Board members agreed that the short- and medium-term investment outlook was, however, marked by heightened uncertainties. The most prominent ones stemmed from the future fiscal and income policy stance, inter alia amid the 2019-2020 election calendar, given the characteristics of budget execution in the first eight months of the year, as well as the potential impact of the new pension law, which would render necessary, but also unavoidable, a fiscal correction in the future, with a view to bringing the budget deficit back within the ceiling set under the Stability and Growth Pact; it was agreed that adjustments were expected to be primarily made to investment spending, but that the moment of starting fiscal consolidation, as well as the pace and magnitude thereof were difficult to anticipate. Somewhat lower uncertainties continued to arise also from some budgetary practices, as well as from the frequent fiscal measures and legislative amendments implemented in the past years – affecting the companies’ profits and confidence –, but also from the pace of European funds absorption.

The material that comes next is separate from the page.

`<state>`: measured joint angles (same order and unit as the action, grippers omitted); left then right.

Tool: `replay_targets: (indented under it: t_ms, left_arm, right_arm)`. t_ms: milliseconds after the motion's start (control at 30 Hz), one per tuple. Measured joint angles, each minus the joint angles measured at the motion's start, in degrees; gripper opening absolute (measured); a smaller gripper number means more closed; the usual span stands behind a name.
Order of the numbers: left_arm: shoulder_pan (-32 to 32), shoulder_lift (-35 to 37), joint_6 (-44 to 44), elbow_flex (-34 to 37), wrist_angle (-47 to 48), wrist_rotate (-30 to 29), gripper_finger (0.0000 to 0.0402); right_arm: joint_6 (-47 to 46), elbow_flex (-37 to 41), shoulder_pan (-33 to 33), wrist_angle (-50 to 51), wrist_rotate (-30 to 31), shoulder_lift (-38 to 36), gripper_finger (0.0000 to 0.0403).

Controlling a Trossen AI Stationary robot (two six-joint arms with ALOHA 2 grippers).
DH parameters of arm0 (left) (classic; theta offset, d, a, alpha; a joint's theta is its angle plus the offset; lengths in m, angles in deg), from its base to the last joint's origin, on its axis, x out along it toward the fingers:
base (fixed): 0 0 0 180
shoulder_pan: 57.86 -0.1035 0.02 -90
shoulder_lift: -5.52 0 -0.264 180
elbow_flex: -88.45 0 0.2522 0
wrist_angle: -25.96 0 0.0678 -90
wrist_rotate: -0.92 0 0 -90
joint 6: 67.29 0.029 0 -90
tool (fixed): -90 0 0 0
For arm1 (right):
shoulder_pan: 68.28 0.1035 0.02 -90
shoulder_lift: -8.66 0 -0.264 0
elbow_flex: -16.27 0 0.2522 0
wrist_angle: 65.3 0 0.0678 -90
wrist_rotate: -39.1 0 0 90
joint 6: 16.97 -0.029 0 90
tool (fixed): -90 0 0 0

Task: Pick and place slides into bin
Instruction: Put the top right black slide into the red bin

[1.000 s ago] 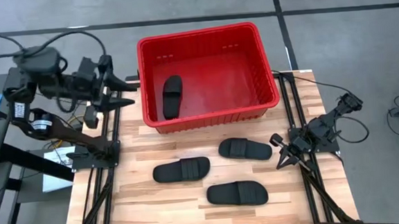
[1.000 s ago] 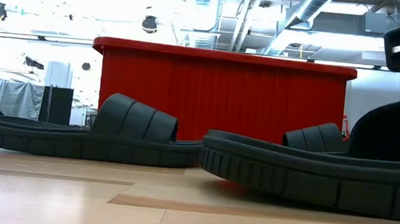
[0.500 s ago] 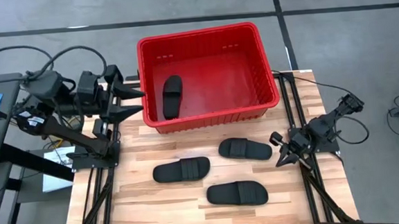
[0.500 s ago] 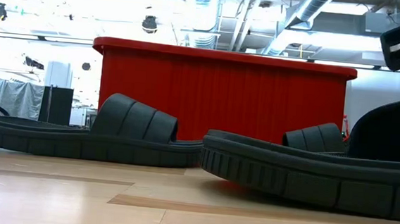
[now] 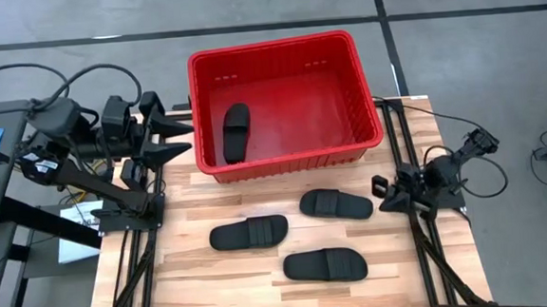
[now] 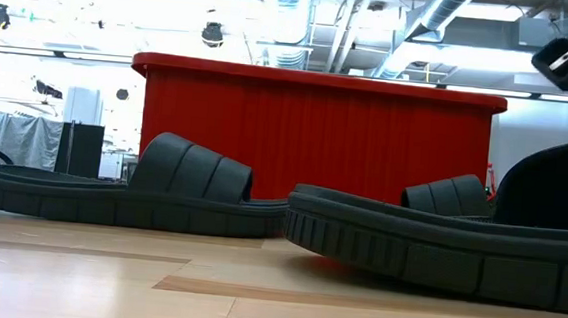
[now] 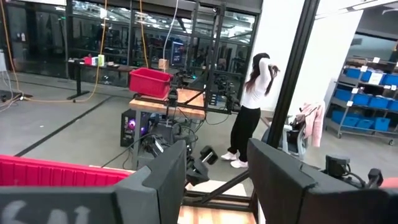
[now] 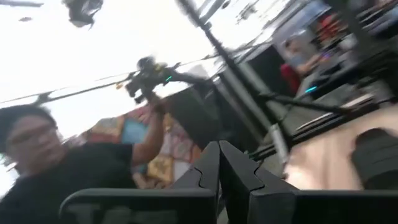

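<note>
One slide (image 5: 236,131) lies in the bin (image 5: 284,45) at the tabletop's (image 5: 195,277) back, three slides (image 5: 249,233) sit in front.

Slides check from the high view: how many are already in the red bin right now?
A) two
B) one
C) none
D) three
B: the high view shows a single black slide lying inside the red bin, toward its left side, while three slides lie on the wooden table in front of it.

Grey floor (image 5: 493,7), exposed ceiling ducts (image 6: 445,10)
</note>
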<state>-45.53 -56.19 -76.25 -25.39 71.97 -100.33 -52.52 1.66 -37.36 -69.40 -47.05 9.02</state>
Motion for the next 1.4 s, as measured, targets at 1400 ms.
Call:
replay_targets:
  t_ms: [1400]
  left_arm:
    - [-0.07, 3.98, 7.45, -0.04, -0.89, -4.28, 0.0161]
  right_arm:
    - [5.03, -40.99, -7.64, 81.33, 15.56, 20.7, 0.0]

By contrast, heightened uncertainties and risks were deemed to be exerted by the external environment – both by means of foreign trade and through confidence and foreign direct investment –, amid the increased risks to the euro area and global economies posed by the trade war and Brexit, but also the easing of the major central banks’ monetary policy stances. In that context, Board members remarked that the negative contribution of net exports to the advance of the Romanian economy might have increased again in Q3, given the renewed acceleration of the annual growth of trade deficit in July, amid the marked slowdown in the annual dynamics of exports, alongside the faster rise in imports of goods and services. Moreover, the current account deficit had seen a faster deepening trend against the same period of the previous year – despite a relative improvement in the evolution of the primary and secondary income balances –, while its coverage by foreign direct investment and capital transfers had declined further.

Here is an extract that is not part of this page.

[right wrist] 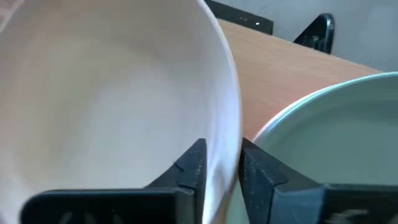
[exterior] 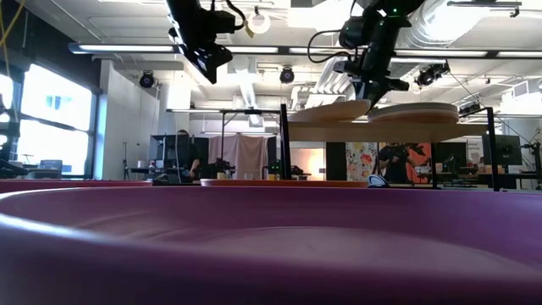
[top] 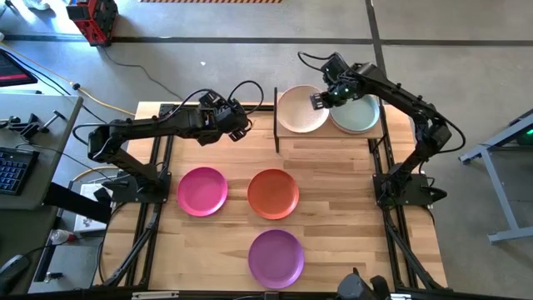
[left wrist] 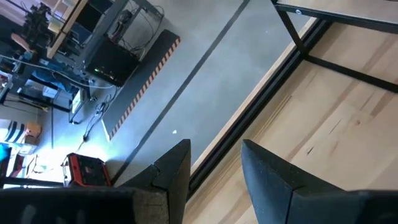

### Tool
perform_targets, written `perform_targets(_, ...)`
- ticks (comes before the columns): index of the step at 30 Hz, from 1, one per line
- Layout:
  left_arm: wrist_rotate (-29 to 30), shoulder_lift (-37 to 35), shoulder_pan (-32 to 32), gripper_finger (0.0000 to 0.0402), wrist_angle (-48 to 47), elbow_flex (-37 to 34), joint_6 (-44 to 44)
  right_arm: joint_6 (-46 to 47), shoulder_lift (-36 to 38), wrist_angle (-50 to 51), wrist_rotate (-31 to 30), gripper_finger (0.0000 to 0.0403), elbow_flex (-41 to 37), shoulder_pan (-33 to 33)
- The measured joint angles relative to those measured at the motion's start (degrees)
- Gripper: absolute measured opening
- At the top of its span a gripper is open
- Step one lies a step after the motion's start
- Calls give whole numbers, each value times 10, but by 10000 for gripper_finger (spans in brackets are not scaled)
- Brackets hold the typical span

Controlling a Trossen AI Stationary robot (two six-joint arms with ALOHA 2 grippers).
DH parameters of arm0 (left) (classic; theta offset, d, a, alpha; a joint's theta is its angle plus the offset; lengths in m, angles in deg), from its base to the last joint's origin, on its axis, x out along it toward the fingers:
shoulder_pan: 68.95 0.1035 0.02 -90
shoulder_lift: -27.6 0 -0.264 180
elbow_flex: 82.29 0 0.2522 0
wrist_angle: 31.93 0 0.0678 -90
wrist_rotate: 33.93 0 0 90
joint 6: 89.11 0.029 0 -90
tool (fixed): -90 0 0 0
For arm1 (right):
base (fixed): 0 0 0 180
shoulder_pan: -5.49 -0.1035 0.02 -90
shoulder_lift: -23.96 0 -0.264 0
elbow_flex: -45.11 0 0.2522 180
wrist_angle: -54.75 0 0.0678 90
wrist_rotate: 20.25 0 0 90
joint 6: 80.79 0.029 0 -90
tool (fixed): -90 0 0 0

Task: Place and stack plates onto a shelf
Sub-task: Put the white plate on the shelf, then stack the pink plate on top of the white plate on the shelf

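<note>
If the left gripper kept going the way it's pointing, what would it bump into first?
Probably the table edge. The left gripper is open, empty, and aimed down at the table's back rim, with grey floor just beyond. It is hard to judge depth, so it might just miss the wood and head for the floor.
</note>
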Motion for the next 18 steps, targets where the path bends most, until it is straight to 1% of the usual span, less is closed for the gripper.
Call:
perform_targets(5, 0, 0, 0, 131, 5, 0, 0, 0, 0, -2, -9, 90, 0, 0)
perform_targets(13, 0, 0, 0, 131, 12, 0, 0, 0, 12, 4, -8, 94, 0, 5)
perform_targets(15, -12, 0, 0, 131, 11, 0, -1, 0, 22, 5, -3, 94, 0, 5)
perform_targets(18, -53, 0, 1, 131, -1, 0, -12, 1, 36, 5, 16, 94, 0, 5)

In the assessments regarding the external imbalance – whose deepening was considered to increasingly become a matter of concern in terms of macro-stability and economic growth sustainability – Board members referred to the gap between the dynamics of domestic absorption and the softening trend of external demand; mention was also made of non-price competitiveness issues in some sectors, but also of price competitiveness losses recorded by some companies, amid higher wage costs and the quasi-stability of the leu exchange rate. Board members reiterated the need for an orderly correction of the external imbalance, underpinned primarily by a fiscal adjustment, alongside significant structural reforms, underlining again the need for a balanced macroeconomic policy mix to avoid the overburdening of monetary policy, with undesired effects in the economy. Moreover, the importance of an adequate dosage and pace of adjustment of the monetary policy stance was reiterated, with a view to anchoring medium-term inflation expectations and bringing the annual inflation rate back into line with the inflation target, while safeguarding financial stability. At the same time, it was deemed that, given the macroeconomic conditions and the domestic and external risks, maintaining strict control over money market liquidity was of the essence.

Under the circumstances, the NBR Board unanimously decided to keep unchanged the monetary policy rate at 2.50 percent, while maintaining strict control over money market liquidity; moreover, the deposit facility rate was left unchanged at 1.50 percent and the lending (Lombard) facility rate at 3.50 percent. In addition, the NBR Board unanimously decided to maintain the existing levels of minimum reserve requirement ratios on both leu- and foreign currency-denominated liabilities of credit institutions.